== Segment start ==
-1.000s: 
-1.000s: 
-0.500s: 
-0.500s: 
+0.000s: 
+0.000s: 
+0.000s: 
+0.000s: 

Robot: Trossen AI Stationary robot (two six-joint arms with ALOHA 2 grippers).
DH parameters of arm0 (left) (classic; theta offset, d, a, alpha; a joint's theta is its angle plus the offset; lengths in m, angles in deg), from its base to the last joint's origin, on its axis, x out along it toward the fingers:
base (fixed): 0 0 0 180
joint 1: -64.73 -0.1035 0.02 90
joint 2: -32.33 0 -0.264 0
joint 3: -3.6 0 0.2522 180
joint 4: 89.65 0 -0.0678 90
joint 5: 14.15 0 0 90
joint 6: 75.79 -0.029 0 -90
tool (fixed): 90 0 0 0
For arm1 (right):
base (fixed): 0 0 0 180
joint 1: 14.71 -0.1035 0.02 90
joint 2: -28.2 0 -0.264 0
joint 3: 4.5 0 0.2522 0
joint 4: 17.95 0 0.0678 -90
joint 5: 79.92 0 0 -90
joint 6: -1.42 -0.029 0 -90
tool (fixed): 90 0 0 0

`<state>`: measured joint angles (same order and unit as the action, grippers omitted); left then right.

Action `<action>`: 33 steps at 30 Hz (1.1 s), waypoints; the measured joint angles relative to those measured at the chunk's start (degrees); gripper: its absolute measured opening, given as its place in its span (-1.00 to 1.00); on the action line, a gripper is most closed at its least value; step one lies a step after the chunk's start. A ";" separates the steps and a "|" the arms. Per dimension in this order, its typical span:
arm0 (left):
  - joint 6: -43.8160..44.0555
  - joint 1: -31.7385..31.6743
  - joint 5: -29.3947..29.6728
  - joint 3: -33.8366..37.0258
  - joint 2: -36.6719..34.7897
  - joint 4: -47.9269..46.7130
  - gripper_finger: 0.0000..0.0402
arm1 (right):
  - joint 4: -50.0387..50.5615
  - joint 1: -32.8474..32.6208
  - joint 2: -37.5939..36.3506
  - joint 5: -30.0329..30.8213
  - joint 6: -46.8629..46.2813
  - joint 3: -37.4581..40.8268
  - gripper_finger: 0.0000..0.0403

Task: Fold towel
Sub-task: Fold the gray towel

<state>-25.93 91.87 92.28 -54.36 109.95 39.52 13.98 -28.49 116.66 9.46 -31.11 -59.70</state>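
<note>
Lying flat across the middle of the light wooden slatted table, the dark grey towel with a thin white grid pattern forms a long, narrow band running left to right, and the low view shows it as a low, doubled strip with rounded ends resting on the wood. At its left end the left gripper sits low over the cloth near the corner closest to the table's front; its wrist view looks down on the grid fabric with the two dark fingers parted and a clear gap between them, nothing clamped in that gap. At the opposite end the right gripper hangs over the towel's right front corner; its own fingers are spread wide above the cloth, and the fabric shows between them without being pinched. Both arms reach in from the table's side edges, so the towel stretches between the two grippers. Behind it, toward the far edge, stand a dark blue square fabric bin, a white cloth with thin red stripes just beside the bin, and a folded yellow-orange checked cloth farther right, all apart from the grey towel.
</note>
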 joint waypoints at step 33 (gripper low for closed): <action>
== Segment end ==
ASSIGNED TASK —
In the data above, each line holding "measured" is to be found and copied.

YOUR RESPONSE —
`<state>`: measured joint angles (same order and unit as the action, grippers omitted); left then right.
Action `<action>`: 33 steps at 30 Hz (1.1 s), waypoints; the measured joint angles relative to those measured at the chunk's start (degrees); gripper: its absolute measured opening, given as its place in its span (-1.00 to 1.00); on the action line, a gripper is most closed at its least value; step one lies a step after the chunk's start. A ";" separates the steps and a "|" the arms. Per dimension in this order, its typical span:

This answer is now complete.